Problem —
Your task is to return the listing below word for word, without any of its images.

Data block —

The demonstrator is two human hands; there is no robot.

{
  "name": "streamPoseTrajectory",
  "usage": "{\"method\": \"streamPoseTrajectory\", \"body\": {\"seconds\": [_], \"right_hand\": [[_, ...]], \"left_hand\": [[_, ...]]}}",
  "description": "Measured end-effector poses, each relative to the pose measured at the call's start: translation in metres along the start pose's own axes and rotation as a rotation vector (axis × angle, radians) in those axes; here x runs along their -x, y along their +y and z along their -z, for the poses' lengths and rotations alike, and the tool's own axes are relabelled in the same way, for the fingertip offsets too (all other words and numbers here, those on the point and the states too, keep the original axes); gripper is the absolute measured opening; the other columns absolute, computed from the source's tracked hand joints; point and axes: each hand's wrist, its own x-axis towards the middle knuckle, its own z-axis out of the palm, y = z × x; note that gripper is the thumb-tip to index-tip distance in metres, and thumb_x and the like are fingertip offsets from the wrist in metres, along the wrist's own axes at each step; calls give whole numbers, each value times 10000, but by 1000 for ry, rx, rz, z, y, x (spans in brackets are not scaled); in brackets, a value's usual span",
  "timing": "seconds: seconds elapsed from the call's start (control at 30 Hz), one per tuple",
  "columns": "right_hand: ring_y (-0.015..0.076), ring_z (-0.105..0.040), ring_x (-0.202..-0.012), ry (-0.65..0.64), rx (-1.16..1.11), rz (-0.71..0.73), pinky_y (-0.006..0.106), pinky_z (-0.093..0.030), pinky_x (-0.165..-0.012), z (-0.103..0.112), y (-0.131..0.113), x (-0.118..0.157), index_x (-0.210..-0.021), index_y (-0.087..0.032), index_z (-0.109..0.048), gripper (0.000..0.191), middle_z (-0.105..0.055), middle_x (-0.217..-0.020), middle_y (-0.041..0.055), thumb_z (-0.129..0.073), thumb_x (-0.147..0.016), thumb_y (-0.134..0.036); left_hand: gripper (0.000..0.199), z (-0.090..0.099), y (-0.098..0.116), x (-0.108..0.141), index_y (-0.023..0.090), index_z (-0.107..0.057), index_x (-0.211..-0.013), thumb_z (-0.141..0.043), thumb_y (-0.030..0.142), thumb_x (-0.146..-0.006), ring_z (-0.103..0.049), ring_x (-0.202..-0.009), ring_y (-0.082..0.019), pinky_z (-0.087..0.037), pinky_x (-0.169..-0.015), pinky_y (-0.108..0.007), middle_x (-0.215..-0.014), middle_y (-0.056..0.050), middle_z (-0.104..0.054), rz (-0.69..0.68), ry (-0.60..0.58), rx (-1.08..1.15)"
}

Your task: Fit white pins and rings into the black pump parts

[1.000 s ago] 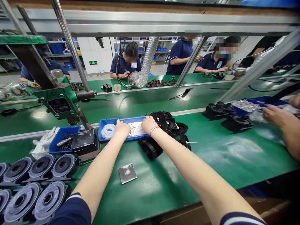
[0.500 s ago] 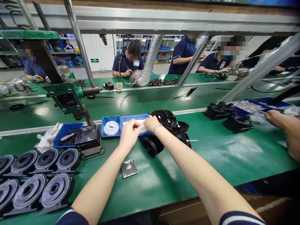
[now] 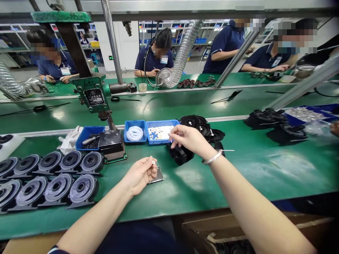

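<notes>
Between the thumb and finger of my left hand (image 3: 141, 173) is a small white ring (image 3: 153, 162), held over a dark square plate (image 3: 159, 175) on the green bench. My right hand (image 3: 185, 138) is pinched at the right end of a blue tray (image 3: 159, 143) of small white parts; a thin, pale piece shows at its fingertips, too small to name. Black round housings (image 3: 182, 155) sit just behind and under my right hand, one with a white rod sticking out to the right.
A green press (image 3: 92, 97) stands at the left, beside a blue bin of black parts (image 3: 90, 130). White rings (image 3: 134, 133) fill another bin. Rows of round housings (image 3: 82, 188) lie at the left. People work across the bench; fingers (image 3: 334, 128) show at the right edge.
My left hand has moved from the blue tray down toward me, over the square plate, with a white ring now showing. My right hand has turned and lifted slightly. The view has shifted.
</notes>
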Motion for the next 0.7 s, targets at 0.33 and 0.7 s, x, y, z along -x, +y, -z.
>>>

Response for this exercise —
The demonstrator is two human hands; there is no robot.

{
  "name": "streamPoseTrajectory",
  "usage": "{\"method\": \"streamPoseTrajectory\", \"body\": {\"seconds\": [_], \"right_hand\": [[_, ...]], \"left_hand\": [[_, ...]]}}",
  "description": "Measured end-effector poses, each relative to the pose measured at the call's start: translation in metres along the start pose's own axes and rotation as a rotation vector (axis × angle, radians) in those axes; here x runs along their -x, y along their +y and z along their -z, for the poses' lengths and rotations alike, and the tool's own axes are relabelled in the same way, for the fingertip offsets too (all other words and numbers here, those on the point and the states too, keep the original axes); gripper is the absolute measured opening; the other columns absolute, computed from the source's tracked hand joints; point and axes: each hand's wrist, its own x-axis towards the middle knuckle, its own z-axis out of the palm, y = z × x; note that gripper is the thumb-tip to index-tip distance in metres, and thumb_x and the like are fingertip offsets from the wrist in metres, along the wrist's own axes at each step; calls give whole numbers, each value times 10000, but by 1000 for ry, rx, rz, z, y, x (spans in brackets are not scaled); in brackets, a value's usual span",
  "timing": "seconds: seconds elapsed from the call's start (control at 30 Hz), one per tuple",
  "columns": "right_hand: ring_y (-0.015..0.076), ring_z (-0.105..0.040), ring_x (-0.202..-0.012), ry (-0.65..0.64), rx (-1.16..1.11), rz (-0.71..0.73), pinky_y (-0.006..0.106), pinky_z (-0.093..0.030), pinky_x (-0.165..-0.012), z (-0.103..0.112), y (-0.131..0.113), x (-0.118..0.157), index_x (-0.210..-0.021), index_y (-0.087..0.032), index_z (-0.109..0.048), gripper (0.000..0.191), middle_z (-0.105..0.055), middle_x (-0.217..-0.020), middle_y (-0.041..0.055), thumb_z (-0.129..0.073), thumb_x (-0.147..0.016), thumb_y (-0.134..0.036); left_hand: gripper (0.000..0.199), z (-0.090..0.099), y (-0.098..0.116), x (-0.108..0.141), index_y (-0.023..0.090), index_z (-0.107..0.057), index_x (-0.211..-0.013), thumb_z (-0.141..0.043), thumb_y (-0.030..0.142), thumb_x (-0.146..-0.006), ring_z (-0.103..0.049), ring_x (-0.202..-0.009), ring_y (-0.082..0.019), pinky_z (-0.087..0.037), pinky_x (-0.169..-0.015), pinky_y (-0.108..0.007), middle_x (-0.215..-0.014), middle_y (-0.056..0.050), middle_z (-0.104..0.054), rz (-0.69..0.68), ry (-0.60..0.58), rx (-1.08..1.15)"
}

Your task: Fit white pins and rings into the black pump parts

[1.000 s ago] 
[0.500 s ago] 
[now] 

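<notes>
Between the thumb and finger of my left hand (image 3: 141, 173) is a small white ring (image 3: 153, 162), held over a dark square plate (image 3: 159, 175) on the green bench. My right hand (image 3: 185, 138) is pinched at the right end of a blue tray (image 3: 159, 143) of small white parts; a thin, pale piece shows at its fingertips, too small to name. Black round housings (image 3: 182, 155) sit just behind and under my right hand, one with a white rod sticking out to the right.
A green press (image 3: 92, 97) stands at the left, beside a blue bin of black parts (image 3: 90, 130). White rings (image 3: 134, 133) fill another bin. Rows of round housings (image 3: 82, 188) lie at the left. People work across the bench; fingers (image 3: 334, 128) show at the right edge.
My left hand has moved from the blue tray down toward me, over the square plate, with a white ring now showing. My right hand has turned and lifted slightly. The view has shifted.
</notes>
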Motion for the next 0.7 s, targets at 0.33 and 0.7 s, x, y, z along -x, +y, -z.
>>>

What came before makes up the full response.